# Scored my first CZ



## Old Dominion (Jan 15, 2007)

After months of lusting for a P-01. I finally found a slightly used P-06. It's only a couple months old. Not a scratch on it. $400 shipped. What do yaw'll think? A nice set of wood grips would work well.








Update with new grips. 9/12/08
http://www.marschalgrips.com/


----------



## Baldy (Jun 21, 2006)

Ah man :smt119that is a beauty for sure:drooling:. I think you hit the jackpot with that one and for the money you sure didn't go wrong. Good luck with it and let us know how it shoots and what you think of it. Good luck.:smt023


----------



## Scratchshooter40 (Jun 17, 2008)

*Hope you enjoy it, just got mine*

I just went to my local Class III dealer and he had one CZ P06 in stock. New in the box for $465.00. Found spare mags at Ghost Products, Inc. and ordered two today. Going to the range Monday evening with a friend who went with me and picked up an FNP40 DASA. Looks like we're going to empty some brass Monday. Ergonomics on the P06 are outstanding, can't wait to shoot it.


----------



## Shipwreck (Jan 26, 2006)

Very Nice!


----------



## tekarra (May 16, 2007)

Scratch,
Looking to see your comments Tuesday!!!
Am sure you will enjoy Monday.


----------



## unpecador (May 9, 2008)

Can't seem to find this model on the CZUSA website, is it the same as a CZ75 Compact .40?


----------



## Mike Barham (Mar 30, 2006)

unpecador said:


> Can't seem to find this model on the CZUSA website, is it the same as a CZ75 Compact .40?

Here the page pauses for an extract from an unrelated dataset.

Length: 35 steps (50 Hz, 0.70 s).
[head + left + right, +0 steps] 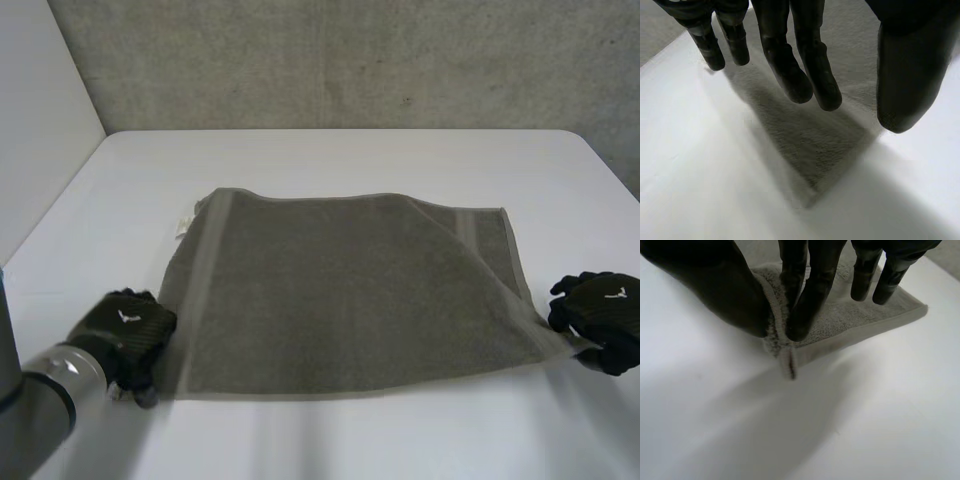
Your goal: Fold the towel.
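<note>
While spread in one layer over the middle of the white table (330, 150), shows no fold at all: grey-green towel (340, 290) with a paler band near each short end, lying flat except at its near right corner, raised slightly off the surface. Judged stage: the very start, with corners being taken and every fold left to make. Right hand (600, 312) at that raised corner, thumb (725, 290) and straight fingers (807, 310) closed on the hem from either side, the other fingers held apart above the cloth beyond. Left hand (128, 335) at the near left corner, fingers (790, 75) straight and spread, thumb well apart from them, hanging just above the corner with nothing clamped; contact with the cloth cannot be told. Likely remaining: securing the left corner, carrying the near edge over to the far edge, then any further halving. Small white tag (183, 224) at the far left corner, sticking out past the hem; no writing legible on it. Small white mark (612, 293) on the back of each hand, too small to read as letters. No brand name or other text anywhere.
</note>
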Available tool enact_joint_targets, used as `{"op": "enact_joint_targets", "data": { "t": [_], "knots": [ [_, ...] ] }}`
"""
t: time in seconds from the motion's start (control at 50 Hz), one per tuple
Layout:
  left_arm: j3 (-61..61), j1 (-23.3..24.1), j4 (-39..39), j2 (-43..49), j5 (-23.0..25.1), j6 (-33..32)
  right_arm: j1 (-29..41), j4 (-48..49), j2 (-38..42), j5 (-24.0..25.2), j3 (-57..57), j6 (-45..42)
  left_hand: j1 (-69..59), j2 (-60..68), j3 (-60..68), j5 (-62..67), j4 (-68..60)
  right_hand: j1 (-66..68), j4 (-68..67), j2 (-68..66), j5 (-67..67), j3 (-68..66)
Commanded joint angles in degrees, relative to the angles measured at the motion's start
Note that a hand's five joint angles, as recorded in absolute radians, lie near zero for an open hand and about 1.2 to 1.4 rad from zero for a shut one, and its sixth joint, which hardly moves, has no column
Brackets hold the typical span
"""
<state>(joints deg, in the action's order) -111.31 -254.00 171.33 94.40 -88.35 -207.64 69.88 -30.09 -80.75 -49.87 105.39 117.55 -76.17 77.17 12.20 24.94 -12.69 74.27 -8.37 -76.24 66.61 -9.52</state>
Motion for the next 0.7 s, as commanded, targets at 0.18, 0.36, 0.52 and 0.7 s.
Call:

http://www.czusa.com/product_detail.php?id=28

Hakan Pek is well-known for his fine CZ grips. There's a waiting list, but by all accounts his work is worth it. http://www.imageseek.com/hakan/contact.html


----------



## unpecador (May 9, 2008)

So I take it the P-06 is the same as the P-01 and the only difference is the caliber? Hmm I wonder why they don't show a gun with CZ 75 P-06 on the frame.


----------



## Scratchshooter40 (Jun 17, 2008)

*Not at all dissapointed!!*

Shot standard course tonight. Little P06 shoots real sweet. DA trigger is pretty marginal but with the application of a little Machinegunner's Lube and about 300 repititions with snap caps it smoothed out just a little. Shot possible tonight with it and that's with a modified time limit due to only one spare mag. I have two extra on order. Recoil was very managable and accuracy was right on the money. Used belt slide on strong side with mag pouch off hand, one mag only for now. We use SQT targets and every round was on the money in the kill zone. Mag release is easily manipulated and mag drops free easily. Insertion rapid and reliable for reload. Slide release easily manipulated and right under my thumb. Shot Winchester "White Box 165 gr. .40 S&W" and 20 rounds of PMC Starfire for effect. Digested 150 rounds of White box without a bobble and no problem with the Starfires. Take notice of the long feed ramp at the chamber, I can't see how this one would malfunction. Going to make an excellent backup weapon without doubt. Anyone wanting one will be pleased. Allowed a female to shoot it and it fit her hand well. Ergonomics are great.

Note: Shot friend's FNP40 DASA and it really performed well. Just a great night at the range.


----------



## Shipwreck (Jan 26, 2006)

Scratchshooter40 said:


> Shot standard course tonight. Little P06 shoots real sweet. DA trigger is pretty marginal but with the application of a little Machinegunner's Lube and about 300 repititions with snap caps it smoothed out just a little. Shot possible tonight with it and that's with a modified time limit due to only one spare mag. I have two extra on order. Recoil was very managable and accuracy was right on the money. Used belt slide on strong side with mag pouch off hand, one mag only for now. We use SQT targets and every round was on the money in the kill zone. Mag release is easily manipulated and mag drops free easily. Insertion rapid and reliable for reload. Slide release easily manipulated and right under my thumb. Shot Winchester "White Box 165 gr. .40 S&W" and 20 rounds of PMC Starfire for effect. Digested 150 rounds of White box without a bobble and no problem with the Starfires. Take notice of the long feed ramp at the chamber, I can't see how this one would malfunction. Going to make an excellent backup weapon without doubt. Anyone wanting one will be pleased. Allowed a female to shoot it and it fit her hand well. Ergonomics are great.
> 
> Note: Shot friend's FNP40 DASA and it really performed well. Just a great night at the range.


Nice CZ. I kinda want a SP01 9mm one of these days./

As for the FNP - I just got a 9mm version, and it is a sweet shooter. I was very surprised.


----------



## tekarra (May 16, 2007)

Scratch,

Thanks for the report.
Bet yoy buy another cZ.:mrgreen:


----------